Dem einen oder anderen Sammler der Klavierkonzertreihe auf Hyperion dürfte der Name Alexander Dreyschocks schon einmal untergekommen sein. Darüber hinaus kehrt der in dieser Hinsicht bereits verdiente Michael Krücker mit der Aufnahme dieser Werke wieder einmal eine echte Repertoire-Lücke auf dem CD Markt hervor.

Als der 24-jährige böhmische Pianist im Jahre 1843 zum ersten Mal in Paris spielte, sprach die Revue et Gazette Musicale von einer "neuen pianistischen Dreifaltigkeit", in der Liszt der Vater war, Thalberg der Sohn und Dreyschock der Heilige Geist.
Einen echten Virtuosenkult erregten seine Konzerte in Russland, London, Holland, Österreich und Ungarn. Theodor Kullak sprach ihm sogar eine bessere Technik zu als Liszt. Dennoch sind seine 140 Werke mit Opuszahlen heute vergessen.
Die eingespielten Werke präsentieren einen verzierungsreichen, technisch anspruchsvollen Romantiker, bei dem die Virtuosität noch nicht einmal so sehr im Vordergrund steht, wie der Ruf des Komponisten erwarten ließe.

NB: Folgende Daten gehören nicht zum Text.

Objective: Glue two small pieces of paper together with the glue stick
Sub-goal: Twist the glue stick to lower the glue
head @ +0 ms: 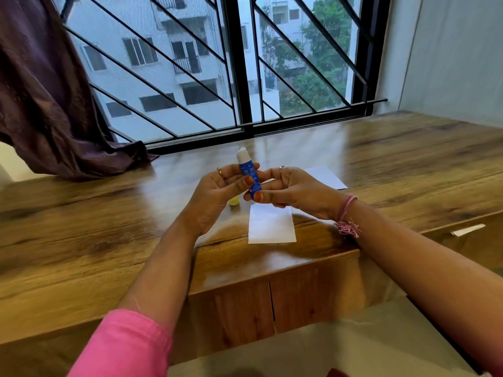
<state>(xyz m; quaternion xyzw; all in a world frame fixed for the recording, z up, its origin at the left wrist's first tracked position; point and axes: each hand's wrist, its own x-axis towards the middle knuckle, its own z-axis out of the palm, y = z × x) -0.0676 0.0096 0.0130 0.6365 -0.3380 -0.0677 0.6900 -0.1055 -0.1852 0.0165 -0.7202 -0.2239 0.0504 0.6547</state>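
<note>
Single head cam, wide-angle, looking forward and down over the desk [109, 213] toward the window [239, 63]; hands close, mid-frame. No second view.

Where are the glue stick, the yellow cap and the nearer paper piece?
glue stick [248, 171]: head view, on the blue barrel between both hands.
yellow cap [233, 200]: head view, on its visible side, on the table behind the left hand.
nearer paper piece [272, 227]: head view, middle of the white sheet.

Two hands: the left hand [217, 191] and the right hand [291, 190]. One glue stick [248, 172]. Two pieces of paper: one near [272, 225], one farther [326, 176]. One yellow cap [233, 200]. One desk [109, 213].
</note>
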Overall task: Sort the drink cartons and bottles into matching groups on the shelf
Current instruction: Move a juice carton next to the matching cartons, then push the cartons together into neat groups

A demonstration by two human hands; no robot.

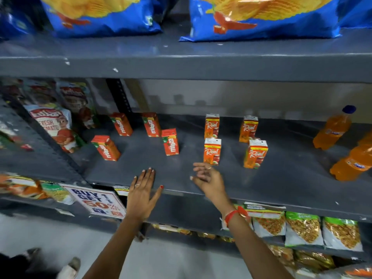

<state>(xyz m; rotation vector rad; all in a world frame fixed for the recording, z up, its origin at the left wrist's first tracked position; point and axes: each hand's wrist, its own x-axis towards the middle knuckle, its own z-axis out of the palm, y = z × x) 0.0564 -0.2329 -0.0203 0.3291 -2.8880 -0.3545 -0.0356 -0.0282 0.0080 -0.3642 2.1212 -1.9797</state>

Die Oktavläufe, für die er berühmt wurde, finden sich allenfalls am Ende von Werken, die durchgängige musikalische Narrativik ist eine gepflegt unterhaltende Salon-Musik, die vor allem in Werken wie der "Invitation a la Polka" durch das musikalische Vokabular osteuropäischer Volksmusik mehr als einmal an Frederik Chopin erinnert.

Michael Krücker präsentiert diese Werke stilvoll auf einem Pianoforte von Henri Herz, erbaut 1866, und präsentiert sie mit genau der fließenden Leichtigkeit, die die technischen Raffinessen zur scheinbaren Nebensächlichkeit werden lassen.

Eine kontrollierte Agogik und eine pointierte Dynamik lässt die Einspielung zum wahren Argument für den Komponisten geraten.

Eine CD, die keinem Liebhaber der pianistischen Tradition entgehen sollte.